* _Information supplied_:
+ + + + +

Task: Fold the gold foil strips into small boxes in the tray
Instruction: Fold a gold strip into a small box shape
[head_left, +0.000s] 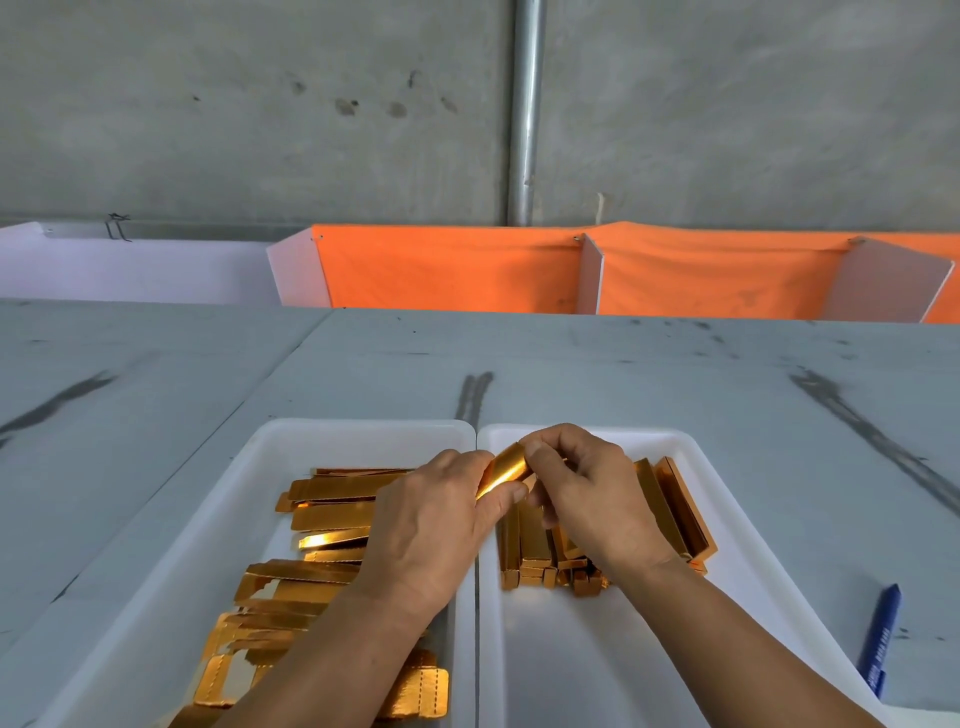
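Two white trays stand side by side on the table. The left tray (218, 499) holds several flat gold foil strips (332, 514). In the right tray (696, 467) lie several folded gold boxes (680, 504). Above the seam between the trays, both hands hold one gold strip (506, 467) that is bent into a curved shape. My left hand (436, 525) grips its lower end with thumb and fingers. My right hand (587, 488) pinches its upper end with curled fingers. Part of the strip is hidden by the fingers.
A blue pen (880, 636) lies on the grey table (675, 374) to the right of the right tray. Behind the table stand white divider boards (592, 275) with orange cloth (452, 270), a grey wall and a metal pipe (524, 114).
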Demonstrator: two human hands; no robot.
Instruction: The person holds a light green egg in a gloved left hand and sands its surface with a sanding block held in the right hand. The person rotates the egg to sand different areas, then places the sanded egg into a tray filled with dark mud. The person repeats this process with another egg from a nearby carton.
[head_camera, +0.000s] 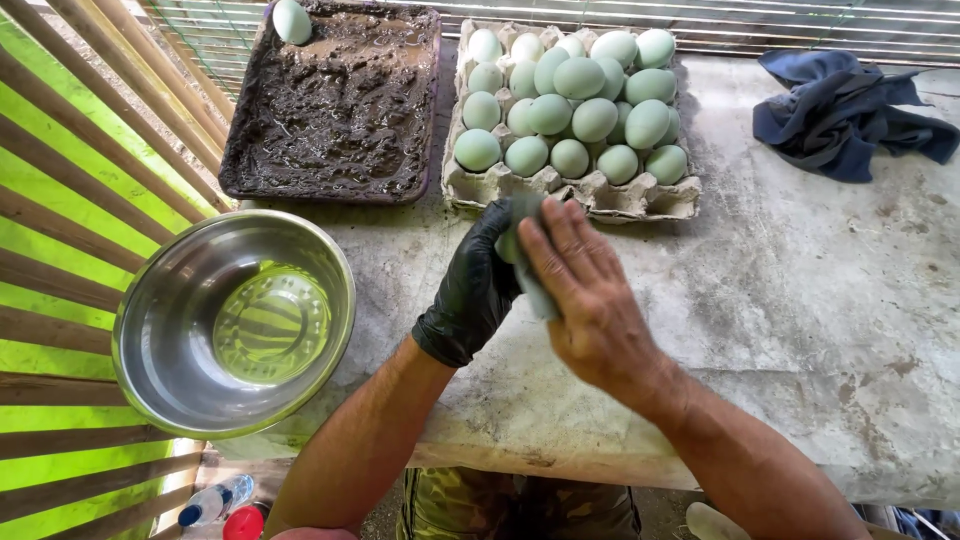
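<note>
Item: pale green egg (512, 245), probably single, mostly hidden, clasped in gloved left hand (475, 290); bare right hand (585, 290) presses a grey-green cloth (535, 295) over it. Location: concrete table (800, 320), before egg tray (570, 195), beside steel bowl (235, 320).

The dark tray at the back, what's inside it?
The dark tray holds wet, lumpy brown mud, with one pale green egg resting in its far corner. The mud hides the tray's bottom and anything buried in it.

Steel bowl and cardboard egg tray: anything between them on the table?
Head view: only bare, stained concrete tabletop between the round steel bowl and the cardboard tray of pale green eggs; the mud-filled tray sits behind.
</note>
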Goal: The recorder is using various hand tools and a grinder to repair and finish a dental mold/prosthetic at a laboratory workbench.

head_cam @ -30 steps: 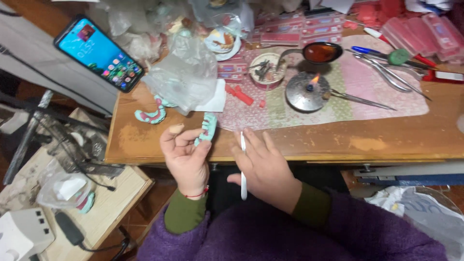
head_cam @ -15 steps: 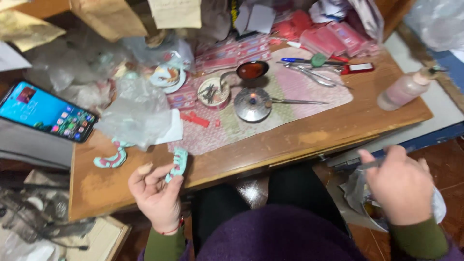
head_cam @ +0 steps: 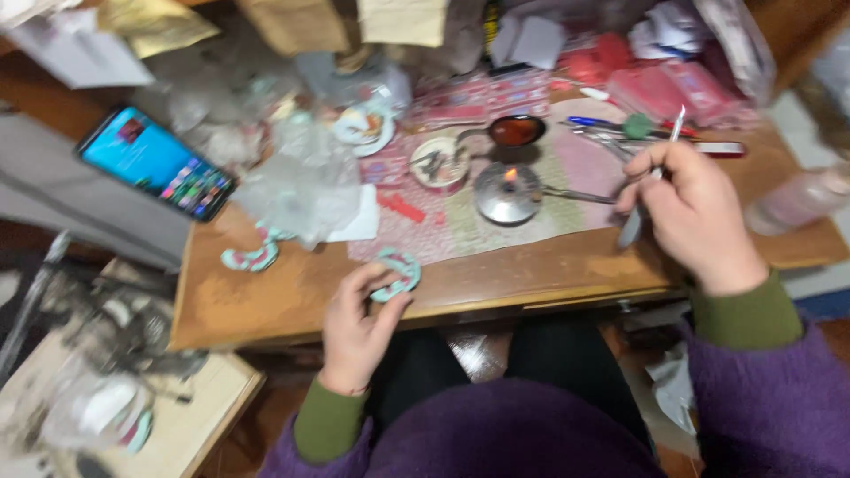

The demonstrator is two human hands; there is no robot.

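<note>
Cluttered wooden worktop (head_cam: pixel 266 305), small flame lit at centre.
Left hand (head_cam: pixel 359 332) fingers pinch curved teal piece (head_cam: pixel 396 274) at near edge; right hand (head_cam: pixel 695 217) grips thin tool (head_cam: pixel 655 173), upright, well right.

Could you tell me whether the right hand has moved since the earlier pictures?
Yes. The right hand with its thin tool came up over the wooden table, beside the small burner.

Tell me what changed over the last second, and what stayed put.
The right hand swung from beside the left out past the table's right edge, then back up over the table, the thin metal tool now pointing upward near the lit burner. The left hand kept its grip on the teal curved piece. Phone and second curved piece stayed.
</note>
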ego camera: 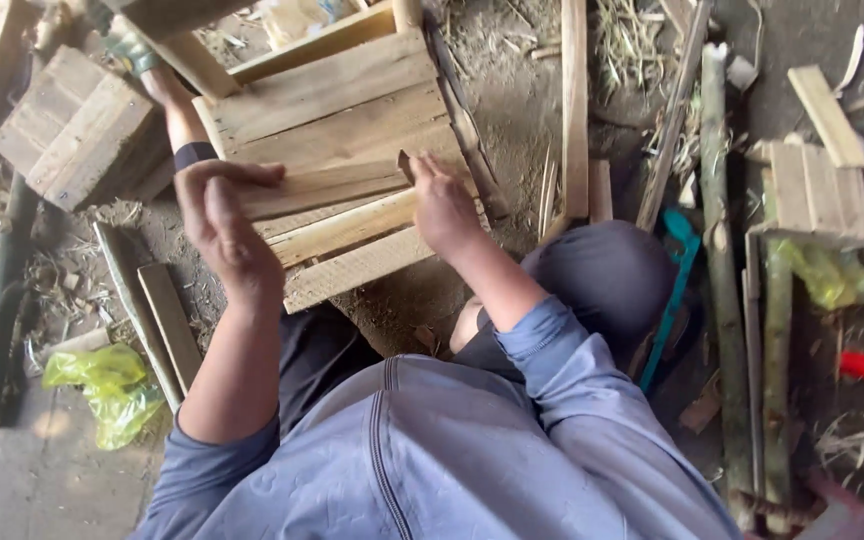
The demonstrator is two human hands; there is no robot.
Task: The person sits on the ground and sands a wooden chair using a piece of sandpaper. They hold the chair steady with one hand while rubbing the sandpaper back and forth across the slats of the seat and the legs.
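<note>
a person in a blue long-sleeved top crouches over a rough wooden crate (337,150) on dirt ground, seen from above. the left hand (222,225) is curled around the near end of a loose wooden slat (327,185), thumb on top and fingers wrapped under. the right hand (444,205) presses down on the slat's other end, fingers bent, holding it flat across the crate's top boards. the slat lies slightly slanted, touching the boards beneath.

another person's arm (174,105), wearing a dark wristband, reaches in from the upper left and steadies the crate.

a second crate (77,125) sits to the left. bamboo poles (722,280) and offcuts lie to the right, and a yellow plastic bag (107,385) rests at lower left.

risks, as a judgement: the slat seems unfixed and could slide off line if either hand eases. rough edges could leave splinters in bare fingers. 2 people's hands sit close together, so a sudden shift could pinch one.
</note>
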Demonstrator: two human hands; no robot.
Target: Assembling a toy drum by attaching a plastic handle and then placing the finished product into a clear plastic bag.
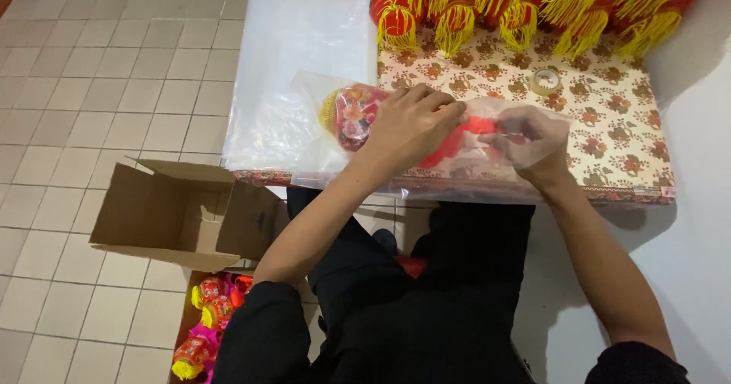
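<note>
My left hand (411,125) presses down on a clear plastic bag (472,175) lying on the floral-covered table (617,125). Inside the bag is a red lantern ornament (354,114) with a yellow fringe and flower print. My right hand (529,140) is inside the bag's open end, fingers closed around the red part of the ornament. Both forearms reach in from the bottom of the head view.
A stack of clear plastic bags (297,57) lies on the table's left. Several red lanterns with yellow tassels (525,3) pile at the back. A tape roll (545,81) sits nearby. An open cardboard box (183,213) and bagged ornaments (209,315) are on the tiled floor.
</note>
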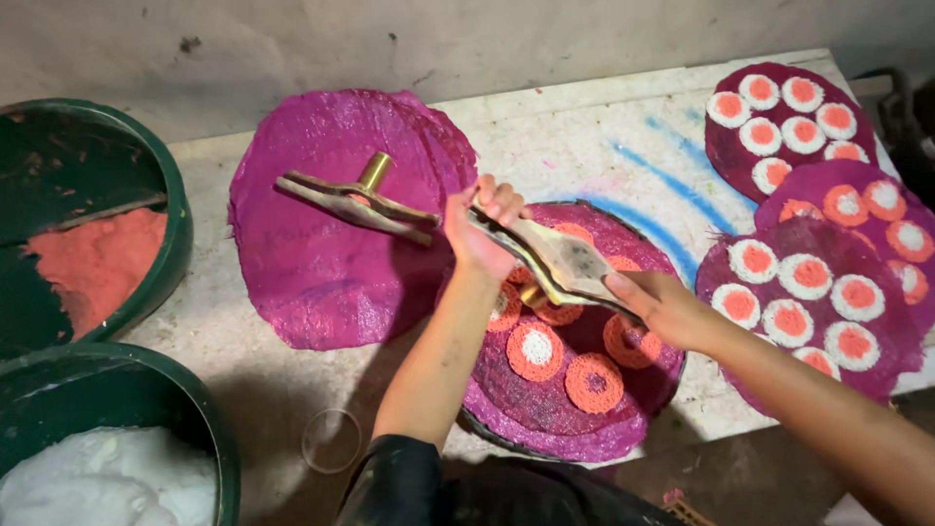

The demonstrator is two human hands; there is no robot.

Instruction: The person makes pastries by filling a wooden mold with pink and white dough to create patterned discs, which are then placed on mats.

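Nearest us, white paste fills one green tub (209,458); our left hand (477,229) and right hand (657,307) each clamp an end of the wooden press (555,258) above the magenta disc (575,409) on the desk (584,136).

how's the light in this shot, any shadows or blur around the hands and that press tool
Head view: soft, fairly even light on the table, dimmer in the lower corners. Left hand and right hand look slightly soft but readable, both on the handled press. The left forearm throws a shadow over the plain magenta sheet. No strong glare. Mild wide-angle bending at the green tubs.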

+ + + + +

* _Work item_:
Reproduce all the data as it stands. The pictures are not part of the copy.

* _Solution to this task_:
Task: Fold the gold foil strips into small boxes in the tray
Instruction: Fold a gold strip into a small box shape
[head_left, +0.000s] 
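Two white trays stand side by side on the table. The left tray (218, 499) holds several flat gold foil strips (332, 514). In the right tray (696, 467) lie several folded gold boxes (680, 504). Above the seam between the trays, both hands hold one gold strip (506, 467) that is bent into a curved shape. My left hand (436, 525) grips its lower end with thumb and fingers. My right hand (587, 488) pinches its upper end with curled fingers. Part of the strip is hidden by the fingers.
A blue pen (880, 636) lies on the grey table (675, 374) to the right of the right tray. Behind the table stand white divider boards (592, 275) with orange cloth (452, 270), a grey wall and a metal pipe (524, 114).
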Demonstrator: two human hands; no robot.
Instruction: The person holds a light green egg in a gloved left hand and sands its surface with a sanding block held in the right hand. The person rotates the egg to sand different areas, then places the sanded egg into a tray filled with dark mud. The person repeats this process with another egg from a nearby carton.
[head_camera, +0.000s] 
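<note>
Item: pale green egg (512, 245), probably single, mostly hidden, clasped in gloved left hand (475, 290); bare right hand (585, 290) presses a grey-green cloth (535, 295) over it. Location: concrete table (800, 320), before egg tray (570, 195), beside steel bowl (235, 320).

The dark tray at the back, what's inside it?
The dark tray holds wet, lumpy brown mud, with one pale green egg resting in its far corner. The mud hides the tray's bottom and anything buried in it.

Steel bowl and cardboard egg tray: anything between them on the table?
Head view: only bare, stained concrete tabletop between the round steel bowl and the cardboard tray of pale green eggs; the mud-filled tray sits behind.
</note>
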Goal: The recorder is using various hand tools and a grinder to repair and finish a dental mold/prosthetic at a laboratory workbench.

head_cam @ -30 steps: 
head_cam @ -15 steps: 
head_cam @ +0 steps: 

The demonstrator is two human hands; there is no robot.

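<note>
Cluttered wooden worktop (head_cam: pixel 266 305), small flame lit at centre.
Left hand (head_cam: pixel 359 332) fingers pinch curved teal piece (head_cam: pixel 396 274) at near edge; right hand (head_cam: pixel 695 217) grips thin tool (head_cam: pixel 655 173), upright, well right.

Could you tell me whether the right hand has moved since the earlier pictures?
Yes. The right hand with its thin tool came up over the wooden table, beside the small burner.

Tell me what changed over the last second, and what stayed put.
The right hand swung from beside the left out past the table's right edge, then back up over the table, the thin metal tool now pointing upward near the lit burner. The left hand kept its grip on the teal curved piece. Phone and second curved piece stayed.
</note>
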ego camera: 
The demonstrator is two human hands; there is no robot.
Task: The person sits on the ground and sands a wooden chair using a piece of sandpaper. They hold the chair steady with one hand while rubbing the sandpaper back and forth across the slats of the seat and the legs.
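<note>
a person in a blue long-sleeved top crouches over a rough wooden crate (337,150) on dirt ground, seen from above. the left hand (222,225) is curled around the near end of a loose wooden slat (327,185), thumb on top and fingers wrapped under. the right hand (444,205) presses down on the slat's other end, fingers bent, holding it flat across the crate's top boards. the slat lies slightly slanted, touching the boards beneath.

another person's arm (174,105), wearing a dark wristband, reaches in from the upper left and steadies the crate.

a second crate (77,125) sits to the left. bamboo poles (722,280) and offcuts lie to the right, and a yellow plastic bag (107,385) rests at lower left.

risks, as a judgement: the slat seems unfixed and could slide off line if either hand eases. rough edges could leave splinters in bare fingers. 2 people's hands sit close together, so a sudden shift could pinch one.
</note>
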Demonstrator: two human hands; no robot.
Target: Assembling a toy drum by attaching a plastic handle and then placing the finished product into a clear plastic bag.
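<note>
My left hand (411,125) presses down on a clear plastic bag (472,175) lying on the floral-covered table (617,125). Inside the bag is a red lantern ornament (354,114) with a yellow fringe and flower print. My right hand (529,140) is inside the bag's open end, fingers closed around the red part of the ornament. Both forearms reach in from the bottom of the head view.
A stack of clear plastic bags (297,57) lies on the table's left. Several red lanterns with yellow tassels (525,3) pile at the back. A tape roll (545,81) sits nearby. An open cardboard box (183,213) and bagged ornaments (209,315) are on the tiled floor.
</note>
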
The demonstrator is two human hands; there is no robot.

Instruction: The person makes pastries by filling a wooden mold with pink and white dough to create patterned discs, which are then placed on mats.

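Nearest us, white paste fills one green tub (209,458); our left hand (477,229) and right hand (657,307) each clamp an end of the wooden press (555,258) above the magenta disc (575,409) on the desk (584,136).

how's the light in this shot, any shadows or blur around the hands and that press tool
Head view: soft, fairly even light on the table, dimmer in the lower corners. Left hand and right hand look slightly soft but readable, both on the handled press. The left forearm throws a shadow over the plain magenta sheet. No strong glare. Mild wide-angle bending at the green tubs.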

A complete answer has now been given.